La Universidad Nacional Autónoma de México (UNAM) ha reconocido oficialmente que un aspirante sorprendido realizando conductas fraudulentas durante el examen de ingreso no queda inhabilitado para participar en futuras convocatorias. La medida aplica incluso en medio de la crisis generada por las anomalías detectadas en el proceso de admisión 2026, que ha puesto en entredicho el discurso institucional de defensa del esfuerzo y la honestidad.
La postura oficial de la UNAM
Ivonne Ramírez Wence, directora general de Administración Escolar (DGAE), explicó durante una reunión con medios de comunicación realizada en enero de 2026, previo a la aplicación del examen de ingreso a licenciatura, que la consecuencia para quienes incurran en irregularidades es la cancelación del examen y del registro en ese concurso específico, pero no un veto permanente. “Y a quien se le canceló, puede volver a participar. O sea, no hay una limitante. Es simple: este acto se canceló por una actitud o por un acto que va en contra de lo que se ha establecido”, señaló la funcionaria.

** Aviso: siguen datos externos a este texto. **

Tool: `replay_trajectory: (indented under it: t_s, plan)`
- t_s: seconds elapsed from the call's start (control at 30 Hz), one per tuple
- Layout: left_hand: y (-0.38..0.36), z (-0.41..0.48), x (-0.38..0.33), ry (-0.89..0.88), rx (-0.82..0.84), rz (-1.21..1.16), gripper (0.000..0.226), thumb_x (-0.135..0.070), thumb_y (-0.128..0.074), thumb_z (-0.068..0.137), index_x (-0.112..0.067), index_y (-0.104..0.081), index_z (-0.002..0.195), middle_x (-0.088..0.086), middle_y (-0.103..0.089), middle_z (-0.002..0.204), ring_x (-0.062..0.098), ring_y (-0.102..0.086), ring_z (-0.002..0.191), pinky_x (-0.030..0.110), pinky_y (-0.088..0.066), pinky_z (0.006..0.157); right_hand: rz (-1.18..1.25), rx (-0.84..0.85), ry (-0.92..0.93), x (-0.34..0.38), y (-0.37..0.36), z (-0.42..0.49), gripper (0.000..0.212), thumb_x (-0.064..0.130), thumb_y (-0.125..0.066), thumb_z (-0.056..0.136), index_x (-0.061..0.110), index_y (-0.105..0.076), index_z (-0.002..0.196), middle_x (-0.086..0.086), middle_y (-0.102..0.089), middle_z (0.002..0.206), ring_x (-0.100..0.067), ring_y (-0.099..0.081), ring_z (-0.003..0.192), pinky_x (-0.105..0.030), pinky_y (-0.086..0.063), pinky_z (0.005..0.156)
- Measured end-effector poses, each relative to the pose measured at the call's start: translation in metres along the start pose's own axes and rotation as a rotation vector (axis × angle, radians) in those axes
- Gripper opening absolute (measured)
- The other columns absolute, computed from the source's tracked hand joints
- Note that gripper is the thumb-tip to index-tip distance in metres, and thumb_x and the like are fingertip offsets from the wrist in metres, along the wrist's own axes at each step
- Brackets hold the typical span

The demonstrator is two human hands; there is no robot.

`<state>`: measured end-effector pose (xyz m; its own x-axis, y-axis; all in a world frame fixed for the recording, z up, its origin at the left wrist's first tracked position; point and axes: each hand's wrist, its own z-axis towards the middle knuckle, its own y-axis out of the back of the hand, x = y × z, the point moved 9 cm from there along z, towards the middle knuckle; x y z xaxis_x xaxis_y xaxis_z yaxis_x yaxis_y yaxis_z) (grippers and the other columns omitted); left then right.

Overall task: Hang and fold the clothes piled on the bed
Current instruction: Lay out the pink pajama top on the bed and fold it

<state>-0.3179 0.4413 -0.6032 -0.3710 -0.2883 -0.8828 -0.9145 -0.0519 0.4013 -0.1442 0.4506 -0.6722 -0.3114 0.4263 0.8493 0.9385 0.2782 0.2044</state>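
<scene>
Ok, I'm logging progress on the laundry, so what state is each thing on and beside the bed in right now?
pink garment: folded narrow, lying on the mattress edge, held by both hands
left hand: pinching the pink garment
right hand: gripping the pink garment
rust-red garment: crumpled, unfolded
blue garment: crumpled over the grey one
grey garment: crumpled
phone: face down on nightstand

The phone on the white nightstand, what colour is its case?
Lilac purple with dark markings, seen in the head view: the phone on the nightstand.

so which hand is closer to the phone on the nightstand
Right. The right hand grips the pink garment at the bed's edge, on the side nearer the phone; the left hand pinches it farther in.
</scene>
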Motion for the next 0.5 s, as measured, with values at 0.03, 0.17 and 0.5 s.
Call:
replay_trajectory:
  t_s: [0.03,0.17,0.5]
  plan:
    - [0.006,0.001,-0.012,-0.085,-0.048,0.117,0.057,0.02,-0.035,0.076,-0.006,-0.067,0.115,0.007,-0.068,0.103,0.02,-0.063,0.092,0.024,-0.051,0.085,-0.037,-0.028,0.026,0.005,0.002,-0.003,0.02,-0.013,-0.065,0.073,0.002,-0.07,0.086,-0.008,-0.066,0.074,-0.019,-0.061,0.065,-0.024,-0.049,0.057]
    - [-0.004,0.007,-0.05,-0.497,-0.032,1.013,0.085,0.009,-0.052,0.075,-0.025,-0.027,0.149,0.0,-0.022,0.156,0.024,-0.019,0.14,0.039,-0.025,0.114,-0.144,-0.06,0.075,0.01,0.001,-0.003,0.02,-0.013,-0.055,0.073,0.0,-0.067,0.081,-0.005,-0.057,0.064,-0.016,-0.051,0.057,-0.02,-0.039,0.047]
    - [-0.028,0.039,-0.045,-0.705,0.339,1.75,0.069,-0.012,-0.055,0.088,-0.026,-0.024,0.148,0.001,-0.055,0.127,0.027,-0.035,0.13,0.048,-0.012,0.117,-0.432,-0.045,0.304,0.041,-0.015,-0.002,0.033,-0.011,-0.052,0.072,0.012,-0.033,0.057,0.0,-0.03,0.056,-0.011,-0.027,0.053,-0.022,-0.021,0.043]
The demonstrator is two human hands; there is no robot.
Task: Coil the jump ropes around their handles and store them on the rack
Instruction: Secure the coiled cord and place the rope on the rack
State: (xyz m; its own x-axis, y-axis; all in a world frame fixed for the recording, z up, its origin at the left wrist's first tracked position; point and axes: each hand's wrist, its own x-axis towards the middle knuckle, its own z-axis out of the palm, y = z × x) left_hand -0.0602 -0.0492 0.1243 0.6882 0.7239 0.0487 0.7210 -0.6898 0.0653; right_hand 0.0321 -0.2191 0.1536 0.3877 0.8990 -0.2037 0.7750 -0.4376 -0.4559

La declaración cobra especial relevancia mientras la Universidad analiza las presuntas irregularidades detectadas en el proceso de admisión 2026. En esa misma reunión, Ramírez Wence indicó que la DGAE está obligada a atender a los aspirantes afectados, ya que han pagado por un servicio. “Estamos obligados a atenderlos, ¿por qué? Porque finalmente ellos han pagado por un servicio, por un derecho, y estamos obligados a hacerlo con la mejor de nuestras voluntades y escucharlos y atenderlos, pero también mostrar las razones por las cuales, en apego a la legislación y a esta norma, se cancela un examen”, afirmó.
¿Qué dice la convocatoria?
La Convocatoria de Ingreso a Licenciatura 2026 establece que cualquier incumplimiento de las reglas del proceso o la comisión de irregularidades traerá como consecuencia la cancelación del registro como aspirante. Sin embargo, ni la convocatoria ni el Reglamento General de Inscripciones prevén una inhabilitación para participar en futuras convocatorias. La consecuencia se limita a la pérdida del derecho a continuar en ese proceso de selección, sin un veto permanente.
Entre las conductas sancionadas se encuentran la suplantación de identidad; hablar o interactuar con otras personas durante la prueba; compartir reactivos en redes sociales; fotografiar o copiar preguntas; utilizar teléfonos celulares, tabletas, relojes inteligentes, calculadoras, libros o cualquier material no autorizado, así como “cualquier otra acción u omisión que se considere como ventaja para la persona aspirante”.
Cancelación retroactiva
La convocatoria también contempla que el examen pueda ser cancelado incluso después de haber sido presentado, cuando las auditorías posteriores acrediten una irregularidad. Esto aplica aun si el aspirante ya fue seleccionado, se inscribió o incluso comenzó a cursar estudios en la Universidad. No obstante, en ningún caso la norma establece una inhabilitación para futuros procesos.
La declaración de Ramírez Wence fue realizada seis meses antes de que estallara la crisis por el examen de ingreso 2026, cuando la UNAM defendía el nuevo modelo de evaluación en línea. En aquel momento, la funcionaria destacó el compromiso de realizar el proceso con transparencia y garantizar que se llevara a cabo en condiciones de igualdad.
Un vacío normativo
El vacío normativo ha generado críticas, ya que en la práctica permite que quienes intentaron obtener una ventaja indebida puedan volver a competir por un lugar en la Máxima Casa de Estudios. Mientras la UNAM analiza las irregularidades del proceso 2026, la falta de una inhabilitación permanente contrasta con el discurso institucional de cero tolerancia al fraude.